Your assignment
Nothing but the lines below between the line holding "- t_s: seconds" and the line holding "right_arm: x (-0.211", inclusive, should appear in the answer, each set down exactly.
======== Material to process ========
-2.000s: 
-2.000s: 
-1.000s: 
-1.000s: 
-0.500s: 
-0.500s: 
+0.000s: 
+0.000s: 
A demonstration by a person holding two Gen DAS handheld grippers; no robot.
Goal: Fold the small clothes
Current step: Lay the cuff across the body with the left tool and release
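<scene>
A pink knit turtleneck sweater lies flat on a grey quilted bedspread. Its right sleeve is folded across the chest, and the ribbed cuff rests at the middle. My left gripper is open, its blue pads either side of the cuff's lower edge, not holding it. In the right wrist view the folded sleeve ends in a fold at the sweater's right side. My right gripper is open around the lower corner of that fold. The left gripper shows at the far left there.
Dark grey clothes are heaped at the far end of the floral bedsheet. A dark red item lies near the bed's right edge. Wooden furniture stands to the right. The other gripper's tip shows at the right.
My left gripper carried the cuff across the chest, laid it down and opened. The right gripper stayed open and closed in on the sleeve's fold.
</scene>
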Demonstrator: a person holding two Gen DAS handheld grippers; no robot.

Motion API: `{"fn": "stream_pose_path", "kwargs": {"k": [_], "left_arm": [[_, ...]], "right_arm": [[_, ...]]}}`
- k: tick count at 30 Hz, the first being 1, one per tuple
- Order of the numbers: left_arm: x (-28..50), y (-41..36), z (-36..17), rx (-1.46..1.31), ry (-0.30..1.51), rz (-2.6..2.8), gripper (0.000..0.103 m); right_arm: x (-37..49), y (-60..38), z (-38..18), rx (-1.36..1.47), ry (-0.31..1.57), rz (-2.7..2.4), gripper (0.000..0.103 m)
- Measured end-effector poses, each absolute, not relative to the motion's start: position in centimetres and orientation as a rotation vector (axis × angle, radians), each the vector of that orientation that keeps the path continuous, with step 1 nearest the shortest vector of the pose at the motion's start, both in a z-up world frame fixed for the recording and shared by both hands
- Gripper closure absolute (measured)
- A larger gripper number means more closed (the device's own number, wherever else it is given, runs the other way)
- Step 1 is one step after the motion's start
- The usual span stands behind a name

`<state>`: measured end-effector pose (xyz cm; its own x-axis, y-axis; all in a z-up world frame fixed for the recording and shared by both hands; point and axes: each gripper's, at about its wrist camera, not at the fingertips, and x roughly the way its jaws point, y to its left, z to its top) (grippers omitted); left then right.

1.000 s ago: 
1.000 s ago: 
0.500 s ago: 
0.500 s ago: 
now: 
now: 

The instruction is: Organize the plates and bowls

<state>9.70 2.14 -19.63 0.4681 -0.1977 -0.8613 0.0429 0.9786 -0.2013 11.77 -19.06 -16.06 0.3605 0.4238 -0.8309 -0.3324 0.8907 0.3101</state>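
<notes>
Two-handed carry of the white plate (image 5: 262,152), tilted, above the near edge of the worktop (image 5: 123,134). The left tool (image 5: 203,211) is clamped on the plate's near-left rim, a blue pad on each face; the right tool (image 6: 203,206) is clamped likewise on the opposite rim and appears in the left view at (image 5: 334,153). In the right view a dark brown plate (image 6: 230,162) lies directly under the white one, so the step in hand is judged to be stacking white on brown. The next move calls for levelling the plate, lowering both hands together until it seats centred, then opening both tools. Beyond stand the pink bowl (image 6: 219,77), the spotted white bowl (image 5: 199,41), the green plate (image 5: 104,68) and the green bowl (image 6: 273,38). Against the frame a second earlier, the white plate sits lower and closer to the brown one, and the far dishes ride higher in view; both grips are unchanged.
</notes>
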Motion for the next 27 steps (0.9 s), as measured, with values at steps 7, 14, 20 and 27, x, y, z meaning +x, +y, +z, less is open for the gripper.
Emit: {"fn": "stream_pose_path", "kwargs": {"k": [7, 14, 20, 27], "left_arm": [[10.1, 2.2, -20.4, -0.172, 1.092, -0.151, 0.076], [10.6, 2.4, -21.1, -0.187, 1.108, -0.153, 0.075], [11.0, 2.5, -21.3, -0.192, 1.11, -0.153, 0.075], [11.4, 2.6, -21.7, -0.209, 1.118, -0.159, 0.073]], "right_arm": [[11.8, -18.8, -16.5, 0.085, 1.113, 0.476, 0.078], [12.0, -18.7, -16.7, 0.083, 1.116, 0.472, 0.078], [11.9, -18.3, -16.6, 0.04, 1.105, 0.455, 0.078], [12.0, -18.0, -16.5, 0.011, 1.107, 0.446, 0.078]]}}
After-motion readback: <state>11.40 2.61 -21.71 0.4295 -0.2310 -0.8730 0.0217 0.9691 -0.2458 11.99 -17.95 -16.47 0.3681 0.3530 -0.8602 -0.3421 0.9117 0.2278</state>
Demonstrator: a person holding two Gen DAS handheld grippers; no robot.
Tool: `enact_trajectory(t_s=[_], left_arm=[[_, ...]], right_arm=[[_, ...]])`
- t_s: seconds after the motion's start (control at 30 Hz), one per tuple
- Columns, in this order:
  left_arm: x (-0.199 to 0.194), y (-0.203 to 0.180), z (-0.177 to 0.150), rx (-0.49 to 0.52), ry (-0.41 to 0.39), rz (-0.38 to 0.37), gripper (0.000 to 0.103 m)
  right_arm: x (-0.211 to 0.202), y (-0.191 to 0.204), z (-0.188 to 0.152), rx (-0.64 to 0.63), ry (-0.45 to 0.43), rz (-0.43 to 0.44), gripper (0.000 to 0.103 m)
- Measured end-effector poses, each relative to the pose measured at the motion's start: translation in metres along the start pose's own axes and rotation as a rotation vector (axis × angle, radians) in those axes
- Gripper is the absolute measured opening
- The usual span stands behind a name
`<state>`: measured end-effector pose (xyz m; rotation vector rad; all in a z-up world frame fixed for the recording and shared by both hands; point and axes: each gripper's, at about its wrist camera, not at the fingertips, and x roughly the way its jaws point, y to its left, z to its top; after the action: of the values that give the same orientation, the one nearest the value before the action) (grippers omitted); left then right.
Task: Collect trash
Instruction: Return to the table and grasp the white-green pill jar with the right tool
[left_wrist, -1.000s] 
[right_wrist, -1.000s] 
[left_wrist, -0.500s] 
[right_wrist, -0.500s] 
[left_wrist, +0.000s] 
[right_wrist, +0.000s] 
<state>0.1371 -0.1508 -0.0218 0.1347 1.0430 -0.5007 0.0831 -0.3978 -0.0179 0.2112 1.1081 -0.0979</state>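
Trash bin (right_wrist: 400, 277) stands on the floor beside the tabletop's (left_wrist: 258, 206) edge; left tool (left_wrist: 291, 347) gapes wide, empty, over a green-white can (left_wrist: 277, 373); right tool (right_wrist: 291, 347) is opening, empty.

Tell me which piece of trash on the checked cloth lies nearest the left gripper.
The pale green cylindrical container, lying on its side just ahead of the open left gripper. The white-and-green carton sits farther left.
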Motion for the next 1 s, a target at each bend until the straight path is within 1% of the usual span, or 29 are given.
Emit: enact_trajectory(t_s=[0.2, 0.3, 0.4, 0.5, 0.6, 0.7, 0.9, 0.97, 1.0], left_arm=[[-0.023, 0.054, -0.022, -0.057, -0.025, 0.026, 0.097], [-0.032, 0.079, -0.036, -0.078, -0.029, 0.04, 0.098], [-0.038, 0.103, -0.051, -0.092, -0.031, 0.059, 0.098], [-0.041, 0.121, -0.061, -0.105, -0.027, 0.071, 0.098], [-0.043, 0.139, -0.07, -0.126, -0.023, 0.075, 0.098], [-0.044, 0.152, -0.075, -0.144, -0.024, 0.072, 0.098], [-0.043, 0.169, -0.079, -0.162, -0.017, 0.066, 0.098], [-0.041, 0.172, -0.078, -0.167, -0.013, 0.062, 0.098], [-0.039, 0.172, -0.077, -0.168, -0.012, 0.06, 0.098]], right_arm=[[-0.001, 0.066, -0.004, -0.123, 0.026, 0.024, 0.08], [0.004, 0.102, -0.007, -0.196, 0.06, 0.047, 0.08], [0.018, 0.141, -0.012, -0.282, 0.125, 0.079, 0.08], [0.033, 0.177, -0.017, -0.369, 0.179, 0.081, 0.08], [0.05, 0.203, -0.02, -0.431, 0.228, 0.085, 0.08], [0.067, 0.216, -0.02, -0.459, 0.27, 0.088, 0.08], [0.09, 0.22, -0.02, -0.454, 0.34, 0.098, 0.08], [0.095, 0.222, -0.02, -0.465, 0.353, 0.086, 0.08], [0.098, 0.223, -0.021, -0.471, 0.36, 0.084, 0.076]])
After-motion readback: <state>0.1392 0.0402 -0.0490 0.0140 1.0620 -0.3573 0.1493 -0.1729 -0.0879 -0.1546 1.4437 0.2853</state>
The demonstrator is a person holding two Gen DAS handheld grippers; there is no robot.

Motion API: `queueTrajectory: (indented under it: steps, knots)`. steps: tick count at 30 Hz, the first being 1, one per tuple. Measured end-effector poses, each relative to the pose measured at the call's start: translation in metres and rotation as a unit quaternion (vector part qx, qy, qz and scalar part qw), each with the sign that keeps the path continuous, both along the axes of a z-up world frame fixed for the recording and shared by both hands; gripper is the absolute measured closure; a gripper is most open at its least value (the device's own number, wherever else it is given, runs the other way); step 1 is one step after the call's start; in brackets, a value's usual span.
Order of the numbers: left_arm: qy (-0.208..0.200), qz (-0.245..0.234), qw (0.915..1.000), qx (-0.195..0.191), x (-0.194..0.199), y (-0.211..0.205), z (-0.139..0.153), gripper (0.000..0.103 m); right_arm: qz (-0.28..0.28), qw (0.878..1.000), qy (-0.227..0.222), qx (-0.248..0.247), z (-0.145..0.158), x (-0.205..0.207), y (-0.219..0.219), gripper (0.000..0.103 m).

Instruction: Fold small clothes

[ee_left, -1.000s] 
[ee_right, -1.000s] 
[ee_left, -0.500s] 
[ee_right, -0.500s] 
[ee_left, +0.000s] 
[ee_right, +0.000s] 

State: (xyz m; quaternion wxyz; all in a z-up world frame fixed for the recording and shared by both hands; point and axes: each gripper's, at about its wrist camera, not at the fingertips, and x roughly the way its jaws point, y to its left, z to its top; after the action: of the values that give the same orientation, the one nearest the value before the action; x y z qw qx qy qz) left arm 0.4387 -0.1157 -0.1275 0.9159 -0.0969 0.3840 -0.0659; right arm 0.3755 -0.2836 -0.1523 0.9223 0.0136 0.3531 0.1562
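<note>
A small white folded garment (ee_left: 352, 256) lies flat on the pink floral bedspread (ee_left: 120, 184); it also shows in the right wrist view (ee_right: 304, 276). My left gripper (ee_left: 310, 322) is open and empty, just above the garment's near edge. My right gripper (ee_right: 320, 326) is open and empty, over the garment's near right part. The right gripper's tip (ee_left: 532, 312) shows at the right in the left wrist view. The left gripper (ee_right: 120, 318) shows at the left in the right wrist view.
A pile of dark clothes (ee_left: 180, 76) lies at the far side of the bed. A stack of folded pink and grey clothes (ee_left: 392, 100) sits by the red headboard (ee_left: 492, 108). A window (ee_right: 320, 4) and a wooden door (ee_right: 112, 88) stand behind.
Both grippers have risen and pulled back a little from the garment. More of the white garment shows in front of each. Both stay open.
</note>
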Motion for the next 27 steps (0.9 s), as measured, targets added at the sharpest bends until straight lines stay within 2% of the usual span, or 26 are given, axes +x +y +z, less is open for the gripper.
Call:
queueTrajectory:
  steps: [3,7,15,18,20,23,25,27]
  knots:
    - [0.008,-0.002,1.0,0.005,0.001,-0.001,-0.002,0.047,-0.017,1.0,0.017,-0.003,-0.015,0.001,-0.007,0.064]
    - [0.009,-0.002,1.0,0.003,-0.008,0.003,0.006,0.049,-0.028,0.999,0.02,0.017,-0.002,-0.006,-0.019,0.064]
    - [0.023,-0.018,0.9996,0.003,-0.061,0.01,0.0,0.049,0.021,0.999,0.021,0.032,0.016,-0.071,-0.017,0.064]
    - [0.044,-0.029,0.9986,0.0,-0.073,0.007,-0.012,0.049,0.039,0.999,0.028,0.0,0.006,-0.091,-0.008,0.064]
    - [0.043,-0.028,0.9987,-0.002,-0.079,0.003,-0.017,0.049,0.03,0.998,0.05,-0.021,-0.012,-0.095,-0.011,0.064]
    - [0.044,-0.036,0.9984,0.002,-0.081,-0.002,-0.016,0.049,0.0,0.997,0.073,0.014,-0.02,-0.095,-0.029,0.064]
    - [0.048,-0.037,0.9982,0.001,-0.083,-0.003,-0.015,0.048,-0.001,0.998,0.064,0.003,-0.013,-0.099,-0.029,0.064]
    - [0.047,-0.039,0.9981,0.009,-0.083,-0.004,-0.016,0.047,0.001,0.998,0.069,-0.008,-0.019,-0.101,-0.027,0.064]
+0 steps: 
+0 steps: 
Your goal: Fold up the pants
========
Result of the task
- t_s: seconds after the motion's start (control at 30 Hz), one per tuple
- Columns, in this order:
  left_arm: x (-0.199 to 0.194), y (-0.203 to 0.180), z (-0.177 to 0.150), rx (-0.49 to 0.52), ry (-0.41 to 0.39), rz (-0.38 to 0.37), gripper (0.000 to 0.103 m)
  right_arm: x (-0.211 to 0.202), y (-0.191 to 0.204), z (-0.188 to 0.152), rx (-0.64 to 0.63), ry (-0.45 to 0.43), rz (-0.43 to 0.44), gripper (0.000 to 0.103 m)

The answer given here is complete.